Хотя я последний человек на планете, который должен судить о чужих причудах, то что Барри оказался во власти сексуального партнера, разрушило буквально все что я, как мне казалось, знала и о нем и о наших отношениях. Тот факт, что он осквернил и мой любимый праздник, и мои любимые рождественские конфеты, был всего лишь вишенкой на гребаном пломбире.
Достаточно того, что я раньше не понимала, что он двуличный лжец не уважающий меня. Но как, черт возьми, я могла не заметить, насколько мы сексуально несовместимы?
Искренне жалея себя, я включаю газовый камин, затем опускаюсь на пол перед мерцающим пламенем. Откидываясь на спинку дивана, я подтягиваю колени к груди. Жестокие слова Барри эхом отдаются в моей голове, и я изо всех сил стараюсь не заплакать.

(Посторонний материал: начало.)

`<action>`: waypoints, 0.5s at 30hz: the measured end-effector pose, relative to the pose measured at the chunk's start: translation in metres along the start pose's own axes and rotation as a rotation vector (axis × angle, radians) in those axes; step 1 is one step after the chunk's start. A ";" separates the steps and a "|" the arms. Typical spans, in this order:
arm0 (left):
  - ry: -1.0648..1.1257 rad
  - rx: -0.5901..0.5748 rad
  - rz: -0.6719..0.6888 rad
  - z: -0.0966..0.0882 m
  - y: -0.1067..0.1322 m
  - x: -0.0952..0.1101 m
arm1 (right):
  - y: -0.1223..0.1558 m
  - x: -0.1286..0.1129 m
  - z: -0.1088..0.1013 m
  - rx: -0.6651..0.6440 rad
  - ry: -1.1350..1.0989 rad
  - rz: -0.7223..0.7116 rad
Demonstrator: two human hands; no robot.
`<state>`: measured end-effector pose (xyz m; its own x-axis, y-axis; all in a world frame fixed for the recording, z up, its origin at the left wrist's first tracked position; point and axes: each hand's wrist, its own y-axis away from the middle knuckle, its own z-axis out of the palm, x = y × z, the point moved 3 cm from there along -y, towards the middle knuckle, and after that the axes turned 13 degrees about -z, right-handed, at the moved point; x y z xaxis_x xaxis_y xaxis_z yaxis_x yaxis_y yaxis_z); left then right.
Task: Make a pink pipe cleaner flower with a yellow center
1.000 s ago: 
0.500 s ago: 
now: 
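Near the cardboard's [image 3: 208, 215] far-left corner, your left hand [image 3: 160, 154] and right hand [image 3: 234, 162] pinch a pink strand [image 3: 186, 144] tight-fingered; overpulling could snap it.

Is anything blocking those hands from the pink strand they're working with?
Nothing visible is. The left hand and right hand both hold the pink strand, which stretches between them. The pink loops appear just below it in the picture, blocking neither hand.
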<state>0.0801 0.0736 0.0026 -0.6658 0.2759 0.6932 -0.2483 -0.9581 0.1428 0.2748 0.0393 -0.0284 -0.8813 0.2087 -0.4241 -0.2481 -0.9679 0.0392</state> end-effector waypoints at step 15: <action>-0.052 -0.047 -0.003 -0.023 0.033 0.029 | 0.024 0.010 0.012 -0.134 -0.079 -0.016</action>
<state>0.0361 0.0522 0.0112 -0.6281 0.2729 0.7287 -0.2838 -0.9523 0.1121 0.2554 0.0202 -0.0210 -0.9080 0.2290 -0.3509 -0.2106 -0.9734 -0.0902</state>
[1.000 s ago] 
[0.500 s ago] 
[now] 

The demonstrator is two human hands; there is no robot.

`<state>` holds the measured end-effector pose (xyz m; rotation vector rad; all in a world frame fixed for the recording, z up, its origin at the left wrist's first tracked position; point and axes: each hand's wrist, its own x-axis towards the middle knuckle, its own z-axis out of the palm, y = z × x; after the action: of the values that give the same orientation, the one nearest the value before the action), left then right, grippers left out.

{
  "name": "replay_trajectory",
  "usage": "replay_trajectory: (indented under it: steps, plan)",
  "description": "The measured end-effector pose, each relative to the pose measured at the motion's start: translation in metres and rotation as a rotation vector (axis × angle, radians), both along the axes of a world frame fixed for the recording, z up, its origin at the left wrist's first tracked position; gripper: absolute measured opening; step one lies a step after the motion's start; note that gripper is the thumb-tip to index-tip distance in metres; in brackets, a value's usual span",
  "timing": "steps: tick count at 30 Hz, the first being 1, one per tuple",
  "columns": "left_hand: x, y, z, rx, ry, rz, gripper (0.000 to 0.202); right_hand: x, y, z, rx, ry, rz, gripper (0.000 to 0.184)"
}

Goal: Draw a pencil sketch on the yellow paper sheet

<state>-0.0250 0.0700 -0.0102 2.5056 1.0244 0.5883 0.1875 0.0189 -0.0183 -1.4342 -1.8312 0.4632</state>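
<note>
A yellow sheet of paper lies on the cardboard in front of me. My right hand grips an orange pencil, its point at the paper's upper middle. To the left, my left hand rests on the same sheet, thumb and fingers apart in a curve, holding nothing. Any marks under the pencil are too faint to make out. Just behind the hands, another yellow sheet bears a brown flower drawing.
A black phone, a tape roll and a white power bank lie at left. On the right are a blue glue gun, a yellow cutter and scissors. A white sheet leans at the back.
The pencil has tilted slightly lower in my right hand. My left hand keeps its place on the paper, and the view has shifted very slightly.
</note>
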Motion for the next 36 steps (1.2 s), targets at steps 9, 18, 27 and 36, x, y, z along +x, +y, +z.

Потому что он прав — какая-то часть меня, должно быть хотела, чтобы он прочитал письмо, которое нашел, иначе я бы запечатала и отправила его, как только закончила писать.
Боже, Мэдс, прекрати эту сцену со слезами. Я тот, кто месяцами жил как монах, ожидая, когда ты расслабишься и станешь раскрепощение. Представь мой шок, когда я обнаружил, что ты не ханжа, а сексуальная извращенка. В ту же секунду, как я прочитал это письмо, я понял, что ты еще не закончила свою игру.
Никто не увидит, если я действительно заплачу, но я уже пролила слишком много слез из-за него. Он не стоит того, чтобы из-за него плакать. Но это не значит, что слова перестали жечь. Потому что, может быть он прав, может быть, я извращенка.